The aromas of Lebanese cuisine, buffalo wings and pizza will waft through the first floor as hookah smoke drifts through the second in a new venue opening on Church Street in late May.
Co-owners of the venue, which has not yet been named, Hosam Afifi and Charbel Eid signed a lease early last week for the two-story space at 27-33 Church St. On the roughly 7,500-square-foot first floor, they plan to create an indoor food hall — an open space housing a variety of vendors — with offerings including wings, fast casual Lebanese fare and coffee. Wanting to incorporate their experience running a Bridgeport franchise of Wing it On!, Eid and Afifi sought to sell buffalo wings alongside ethnic Lebanese cuisine. The smaller second floor will be home to a “high-end and contemporary” hookah lounge that Eid hopes will be brighter and cleaner than many others.

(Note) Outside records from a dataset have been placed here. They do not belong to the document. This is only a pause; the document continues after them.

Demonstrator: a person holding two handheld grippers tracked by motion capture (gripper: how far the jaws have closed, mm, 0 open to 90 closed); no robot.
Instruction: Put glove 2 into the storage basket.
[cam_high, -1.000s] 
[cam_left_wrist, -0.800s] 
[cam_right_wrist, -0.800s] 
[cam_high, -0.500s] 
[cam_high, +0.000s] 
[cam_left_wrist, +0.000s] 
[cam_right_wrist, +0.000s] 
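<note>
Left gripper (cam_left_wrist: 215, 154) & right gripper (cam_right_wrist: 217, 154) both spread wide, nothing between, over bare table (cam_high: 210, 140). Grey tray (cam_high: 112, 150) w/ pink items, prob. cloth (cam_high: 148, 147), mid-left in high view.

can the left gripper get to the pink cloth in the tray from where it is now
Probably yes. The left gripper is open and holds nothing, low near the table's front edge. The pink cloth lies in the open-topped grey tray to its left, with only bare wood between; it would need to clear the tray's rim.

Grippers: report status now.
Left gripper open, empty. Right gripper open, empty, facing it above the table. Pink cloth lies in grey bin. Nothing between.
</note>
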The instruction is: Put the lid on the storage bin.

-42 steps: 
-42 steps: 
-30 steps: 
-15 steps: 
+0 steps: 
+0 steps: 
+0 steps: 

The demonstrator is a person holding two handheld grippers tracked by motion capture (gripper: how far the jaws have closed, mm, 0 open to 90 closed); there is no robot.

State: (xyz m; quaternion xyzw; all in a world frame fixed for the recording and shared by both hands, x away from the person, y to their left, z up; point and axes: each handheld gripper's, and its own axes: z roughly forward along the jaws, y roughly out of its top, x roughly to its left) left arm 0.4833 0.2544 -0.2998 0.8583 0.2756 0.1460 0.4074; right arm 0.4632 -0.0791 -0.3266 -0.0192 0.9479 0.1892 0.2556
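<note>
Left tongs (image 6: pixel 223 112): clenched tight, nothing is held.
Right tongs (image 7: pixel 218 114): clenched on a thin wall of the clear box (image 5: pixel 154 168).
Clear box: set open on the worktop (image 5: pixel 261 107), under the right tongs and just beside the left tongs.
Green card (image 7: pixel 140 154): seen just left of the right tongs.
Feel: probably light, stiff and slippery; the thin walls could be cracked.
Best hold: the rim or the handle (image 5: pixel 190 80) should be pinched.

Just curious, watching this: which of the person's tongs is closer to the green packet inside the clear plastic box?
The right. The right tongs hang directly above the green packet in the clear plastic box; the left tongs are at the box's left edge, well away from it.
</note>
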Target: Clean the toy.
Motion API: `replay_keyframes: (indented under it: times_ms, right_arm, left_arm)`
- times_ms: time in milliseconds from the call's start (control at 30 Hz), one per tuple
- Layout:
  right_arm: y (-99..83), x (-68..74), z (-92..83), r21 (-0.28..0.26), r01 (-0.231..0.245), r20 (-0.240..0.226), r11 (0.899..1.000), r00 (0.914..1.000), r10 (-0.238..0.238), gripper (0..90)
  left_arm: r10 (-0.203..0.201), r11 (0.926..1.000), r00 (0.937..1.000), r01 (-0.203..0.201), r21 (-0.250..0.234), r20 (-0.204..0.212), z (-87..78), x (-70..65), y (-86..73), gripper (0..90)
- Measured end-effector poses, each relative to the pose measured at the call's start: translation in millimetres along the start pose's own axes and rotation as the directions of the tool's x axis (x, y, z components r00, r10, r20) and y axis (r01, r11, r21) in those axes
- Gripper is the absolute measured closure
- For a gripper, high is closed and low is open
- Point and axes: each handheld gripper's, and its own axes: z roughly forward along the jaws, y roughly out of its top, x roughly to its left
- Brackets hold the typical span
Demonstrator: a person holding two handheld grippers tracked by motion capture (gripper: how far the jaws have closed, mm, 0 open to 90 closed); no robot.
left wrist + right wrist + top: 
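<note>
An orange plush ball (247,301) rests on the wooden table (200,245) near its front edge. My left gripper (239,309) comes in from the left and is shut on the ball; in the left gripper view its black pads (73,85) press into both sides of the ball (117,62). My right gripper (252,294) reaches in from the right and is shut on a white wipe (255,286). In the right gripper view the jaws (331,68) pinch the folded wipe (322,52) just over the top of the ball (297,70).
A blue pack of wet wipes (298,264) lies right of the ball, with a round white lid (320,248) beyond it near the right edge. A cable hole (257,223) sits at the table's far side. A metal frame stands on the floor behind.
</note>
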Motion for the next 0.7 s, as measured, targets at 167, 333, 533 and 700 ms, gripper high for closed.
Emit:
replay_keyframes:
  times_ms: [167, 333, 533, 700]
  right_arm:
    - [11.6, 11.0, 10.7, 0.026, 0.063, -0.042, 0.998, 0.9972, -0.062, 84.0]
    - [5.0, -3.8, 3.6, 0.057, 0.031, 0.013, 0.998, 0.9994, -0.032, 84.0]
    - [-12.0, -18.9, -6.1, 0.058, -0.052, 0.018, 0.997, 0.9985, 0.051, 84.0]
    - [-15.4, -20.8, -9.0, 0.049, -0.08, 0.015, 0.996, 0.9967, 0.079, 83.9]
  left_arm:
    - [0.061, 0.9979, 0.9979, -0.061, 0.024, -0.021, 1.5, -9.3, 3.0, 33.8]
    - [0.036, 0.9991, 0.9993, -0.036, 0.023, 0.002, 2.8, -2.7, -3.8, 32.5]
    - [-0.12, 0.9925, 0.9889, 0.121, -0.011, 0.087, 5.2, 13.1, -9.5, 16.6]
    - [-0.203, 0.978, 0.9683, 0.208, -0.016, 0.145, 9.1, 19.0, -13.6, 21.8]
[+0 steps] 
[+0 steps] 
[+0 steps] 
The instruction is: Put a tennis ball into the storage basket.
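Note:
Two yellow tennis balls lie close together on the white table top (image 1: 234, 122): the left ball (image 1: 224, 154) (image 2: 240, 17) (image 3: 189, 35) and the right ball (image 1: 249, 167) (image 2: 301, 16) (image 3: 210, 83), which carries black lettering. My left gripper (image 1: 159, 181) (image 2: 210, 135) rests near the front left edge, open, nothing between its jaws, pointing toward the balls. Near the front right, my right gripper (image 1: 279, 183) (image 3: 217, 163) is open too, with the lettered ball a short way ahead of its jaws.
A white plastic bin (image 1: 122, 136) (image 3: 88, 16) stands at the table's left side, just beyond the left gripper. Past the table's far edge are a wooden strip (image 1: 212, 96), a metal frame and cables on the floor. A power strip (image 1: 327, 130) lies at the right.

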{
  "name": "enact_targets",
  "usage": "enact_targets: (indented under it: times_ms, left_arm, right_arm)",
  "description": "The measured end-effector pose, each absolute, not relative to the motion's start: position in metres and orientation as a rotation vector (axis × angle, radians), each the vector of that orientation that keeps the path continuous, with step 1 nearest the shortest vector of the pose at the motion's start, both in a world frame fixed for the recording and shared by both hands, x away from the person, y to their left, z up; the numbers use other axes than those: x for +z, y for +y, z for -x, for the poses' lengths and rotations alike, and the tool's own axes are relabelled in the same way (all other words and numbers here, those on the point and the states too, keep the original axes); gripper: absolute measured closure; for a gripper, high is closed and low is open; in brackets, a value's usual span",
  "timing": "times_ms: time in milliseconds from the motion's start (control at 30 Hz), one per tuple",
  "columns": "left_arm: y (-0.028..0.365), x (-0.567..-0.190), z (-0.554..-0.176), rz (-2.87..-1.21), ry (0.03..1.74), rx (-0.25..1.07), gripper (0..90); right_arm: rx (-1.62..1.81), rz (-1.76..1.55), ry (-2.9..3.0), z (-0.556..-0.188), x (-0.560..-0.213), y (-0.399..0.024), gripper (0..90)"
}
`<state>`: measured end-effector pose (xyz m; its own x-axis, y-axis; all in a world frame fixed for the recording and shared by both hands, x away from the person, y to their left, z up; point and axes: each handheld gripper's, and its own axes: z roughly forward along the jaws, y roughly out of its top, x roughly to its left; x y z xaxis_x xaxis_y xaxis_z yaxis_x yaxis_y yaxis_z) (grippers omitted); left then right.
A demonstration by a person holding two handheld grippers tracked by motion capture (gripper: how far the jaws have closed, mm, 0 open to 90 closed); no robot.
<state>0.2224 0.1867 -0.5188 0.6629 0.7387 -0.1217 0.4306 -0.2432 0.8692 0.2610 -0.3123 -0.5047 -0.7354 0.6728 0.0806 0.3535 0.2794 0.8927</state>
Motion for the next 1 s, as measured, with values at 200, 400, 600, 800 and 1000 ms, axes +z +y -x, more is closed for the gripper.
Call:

“We’re hoping to do something nice and something that does not exist already,” Eid said. “We want the hookah lounge to be very nice, high-end and comfortable so that you can come with your family.”
Due to Connecticut state law regulating vapor sales, the hookah lounge will be open only to registered members who have proven they are older than 18,said James Perito, Afifi and Eid’s attorney. He added that Eid and Afifi will not seek a liquor license.
The project began six months ago when Eid and Afifi approached several city departments to discuss the possibility of opening a restaurant serving dine-in and fast-casual Lebanese food. After reviewing building codes with city officials and seeing the boom of food halls in New York City, the two settled on their current plans.
The venue’s Mediterranean offerings will add to the many establishments serving similar cuisine in downtown New Haven. Pitaziki, Istanbul Cafe and Mediterranea are all located within a few blocks of the incoming venue. But the hookah lounge will be only the second in downtown New Haven. Mediterranea — both a restaurant and hookah lounge — opened in 1999.
Mediterranea owner Omar Rajeh said hookah became a popular trend in New Haven in the early 2000s. But traffic to his hookah lounge has since slowed because many smokers have bought their own apparatuses, Rajeh said.
Like Mediterranea, the new venue will offer traditional tobacco-based hookah, unlike new electronic hookah that is popular among people who use vaporizers, said David Barton, owner of The Glass Cloud — a hookah bar on 819 Chapel St. that offers only electronic hookah. The two different types target two different crowds, Barton said.
“I’m definitely out of the equation,” Barton said regarding the new venue’s hookah market. “This is a vape lounge. I have six hookah rentals that have electronic hookah tops to them. It is really just tailored to the niche of the vape industry to people who really want to vape through a hookah.”
Construction will begin in February, aiming to open in late May, Eid said.